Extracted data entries
════════════════

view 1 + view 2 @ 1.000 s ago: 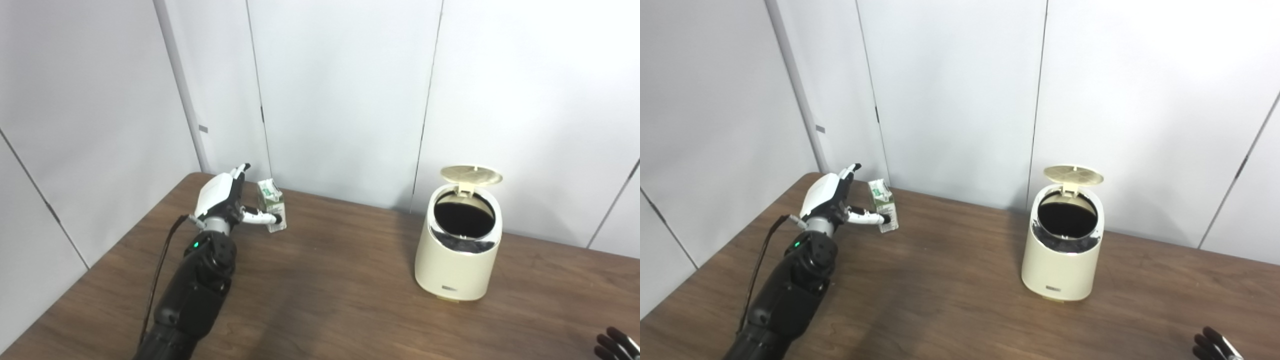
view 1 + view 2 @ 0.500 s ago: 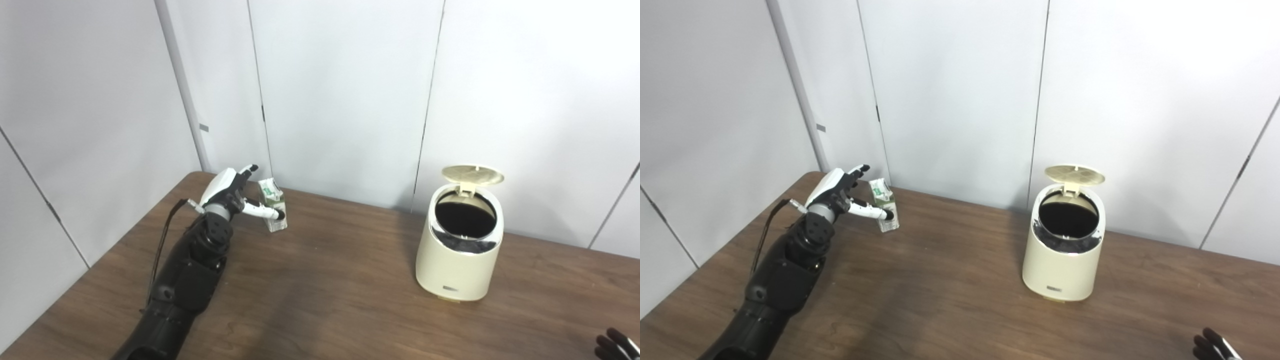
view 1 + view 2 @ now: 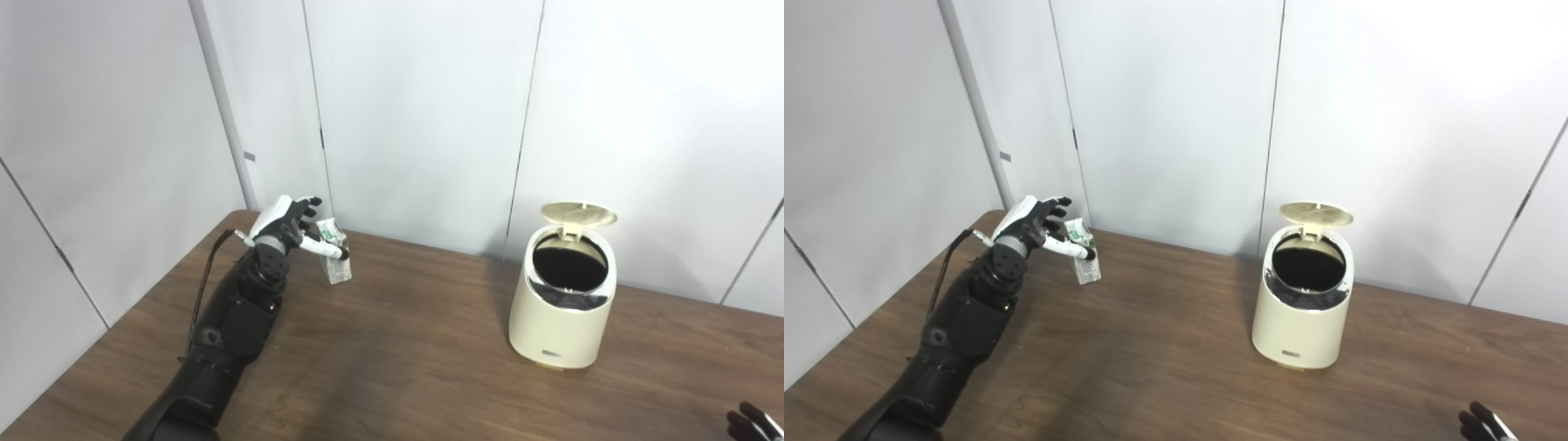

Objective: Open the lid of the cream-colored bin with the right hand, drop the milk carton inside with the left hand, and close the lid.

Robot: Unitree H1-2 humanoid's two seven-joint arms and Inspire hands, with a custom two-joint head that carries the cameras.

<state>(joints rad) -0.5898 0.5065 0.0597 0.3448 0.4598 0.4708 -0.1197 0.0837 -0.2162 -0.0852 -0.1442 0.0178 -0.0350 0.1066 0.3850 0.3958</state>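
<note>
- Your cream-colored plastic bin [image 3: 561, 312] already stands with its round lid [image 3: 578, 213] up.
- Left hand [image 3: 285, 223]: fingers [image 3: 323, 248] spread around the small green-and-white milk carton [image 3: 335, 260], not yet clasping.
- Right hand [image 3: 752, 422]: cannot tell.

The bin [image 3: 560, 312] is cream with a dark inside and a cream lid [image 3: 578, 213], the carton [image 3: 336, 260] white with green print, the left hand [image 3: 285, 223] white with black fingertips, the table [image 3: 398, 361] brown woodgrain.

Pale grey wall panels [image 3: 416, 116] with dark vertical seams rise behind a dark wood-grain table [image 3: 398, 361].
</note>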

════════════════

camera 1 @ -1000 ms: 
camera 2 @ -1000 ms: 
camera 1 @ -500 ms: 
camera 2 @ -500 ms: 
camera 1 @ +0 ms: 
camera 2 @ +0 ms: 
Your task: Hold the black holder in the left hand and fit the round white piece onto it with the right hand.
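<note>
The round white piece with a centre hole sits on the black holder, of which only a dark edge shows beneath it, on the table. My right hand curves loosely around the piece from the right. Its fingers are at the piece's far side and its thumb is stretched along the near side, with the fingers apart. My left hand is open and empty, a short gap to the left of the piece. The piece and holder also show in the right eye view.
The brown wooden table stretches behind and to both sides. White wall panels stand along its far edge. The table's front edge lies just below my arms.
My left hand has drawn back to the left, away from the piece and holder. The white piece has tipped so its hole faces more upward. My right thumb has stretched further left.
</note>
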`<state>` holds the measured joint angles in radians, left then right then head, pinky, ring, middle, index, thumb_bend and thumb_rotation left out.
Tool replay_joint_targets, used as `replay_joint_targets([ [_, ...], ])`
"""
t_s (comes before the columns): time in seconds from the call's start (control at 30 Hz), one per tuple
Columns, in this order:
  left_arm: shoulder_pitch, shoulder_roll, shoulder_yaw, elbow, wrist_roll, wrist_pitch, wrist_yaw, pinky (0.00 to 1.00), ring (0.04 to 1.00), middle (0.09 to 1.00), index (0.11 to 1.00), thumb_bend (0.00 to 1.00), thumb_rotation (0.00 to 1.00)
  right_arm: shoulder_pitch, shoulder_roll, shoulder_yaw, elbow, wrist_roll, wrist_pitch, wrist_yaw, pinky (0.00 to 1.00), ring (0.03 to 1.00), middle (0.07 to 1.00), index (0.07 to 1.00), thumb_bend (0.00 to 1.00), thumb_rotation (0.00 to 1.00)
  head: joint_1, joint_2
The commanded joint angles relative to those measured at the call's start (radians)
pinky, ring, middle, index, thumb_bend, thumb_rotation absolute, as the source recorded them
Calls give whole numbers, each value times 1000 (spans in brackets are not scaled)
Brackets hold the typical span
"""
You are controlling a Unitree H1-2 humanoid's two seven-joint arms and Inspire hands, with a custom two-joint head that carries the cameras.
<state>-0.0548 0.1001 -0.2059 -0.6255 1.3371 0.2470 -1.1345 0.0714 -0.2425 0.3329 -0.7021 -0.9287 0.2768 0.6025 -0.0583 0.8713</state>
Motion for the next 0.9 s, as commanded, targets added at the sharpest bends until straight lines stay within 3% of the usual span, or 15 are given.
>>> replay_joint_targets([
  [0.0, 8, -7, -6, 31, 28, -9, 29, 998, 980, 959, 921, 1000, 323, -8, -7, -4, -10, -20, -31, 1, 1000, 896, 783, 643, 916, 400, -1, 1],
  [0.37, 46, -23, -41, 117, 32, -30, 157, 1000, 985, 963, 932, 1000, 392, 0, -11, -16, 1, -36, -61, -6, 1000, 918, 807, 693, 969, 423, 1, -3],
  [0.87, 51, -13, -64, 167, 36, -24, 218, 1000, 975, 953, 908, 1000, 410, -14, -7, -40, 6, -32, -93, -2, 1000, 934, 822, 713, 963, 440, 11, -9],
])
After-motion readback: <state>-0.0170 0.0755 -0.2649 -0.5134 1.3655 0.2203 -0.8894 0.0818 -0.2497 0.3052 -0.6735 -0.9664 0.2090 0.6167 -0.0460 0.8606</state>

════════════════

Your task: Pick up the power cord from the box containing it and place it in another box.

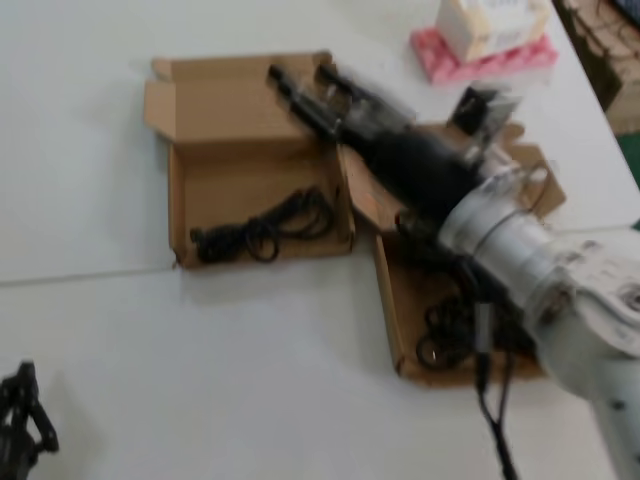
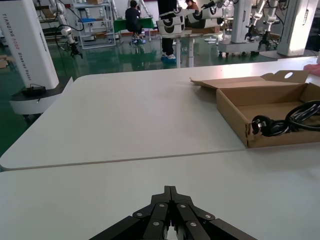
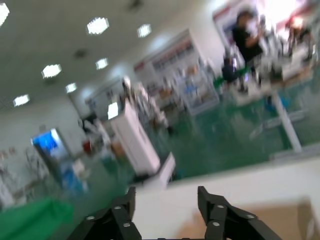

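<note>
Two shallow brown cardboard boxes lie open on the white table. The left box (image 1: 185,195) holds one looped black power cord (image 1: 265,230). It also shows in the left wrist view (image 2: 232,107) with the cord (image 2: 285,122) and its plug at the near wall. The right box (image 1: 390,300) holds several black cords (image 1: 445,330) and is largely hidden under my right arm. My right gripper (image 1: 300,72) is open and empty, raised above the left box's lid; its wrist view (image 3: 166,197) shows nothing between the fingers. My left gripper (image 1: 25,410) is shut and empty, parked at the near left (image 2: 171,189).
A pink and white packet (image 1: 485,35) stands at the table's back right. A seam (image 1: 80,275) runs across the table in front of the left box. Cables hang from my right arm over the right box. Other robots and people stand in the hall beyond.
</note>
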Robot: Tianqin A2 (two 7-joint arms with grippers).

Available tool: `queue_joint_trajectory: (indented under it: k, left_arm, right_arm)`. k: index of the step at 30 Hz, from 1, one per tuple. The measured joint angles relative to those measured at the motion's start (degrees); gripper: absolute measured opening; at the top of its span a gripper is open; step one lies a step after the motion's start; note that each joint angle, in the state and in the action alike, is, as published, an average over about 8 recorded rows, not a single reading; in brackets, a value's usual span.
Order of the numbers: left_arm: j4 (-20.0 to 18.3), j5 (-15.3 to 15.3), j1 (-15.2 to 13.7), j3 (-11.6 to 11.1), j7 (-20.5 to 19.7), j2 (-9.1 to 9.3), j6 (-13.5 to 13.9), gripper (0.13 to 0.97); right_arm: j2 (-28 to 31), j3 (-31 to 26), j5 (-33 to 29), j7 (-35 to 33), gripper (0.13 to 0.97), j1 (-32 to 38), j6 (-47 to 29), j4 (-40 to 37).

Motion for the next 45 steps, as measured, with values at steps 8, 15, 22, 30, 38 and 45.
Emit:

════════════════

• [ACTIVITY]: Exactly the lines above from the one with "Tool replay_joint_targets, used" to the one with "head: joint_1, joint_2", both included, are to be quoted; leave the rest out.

• [REPLY TO THE EXERCISE]:
Tool replay_joint_targets, used as `replay_joint_targets([ [_, ...], ])`
"""
t_s (comes before the columns): time in seconds from the call's start (control at 30 Hz), one per tuple
Columns, in this order:
  left_arm: shoulder_pitch, shoulder_roll, shoulder_yaw, elbow, wrist_roll, wrist_pitch, wrist_yaw, pinky (0.00 to 1.00), ring (0.04 to 1.00), middle (0.09 to 1.00), index (0.11 to 1.00), thumb_bend (0.00 to 1.00), thumb_rotation (0.00 to 1.00)
  right_arm: shoulder_pitch, shoulder_roll, shoulder_yaw, elbow, wrist_roll, wrist_pitch, wrist_yaw, pinky (0.00 to 1.00), ring (0.03 to 1.00), middle (0.07 to 1.00), index (0.07 to 1.00), thumb_bend (0.00 to 1.00), thumb_rotation (0.00 to 1.00)
  head: joint_1, joint_2

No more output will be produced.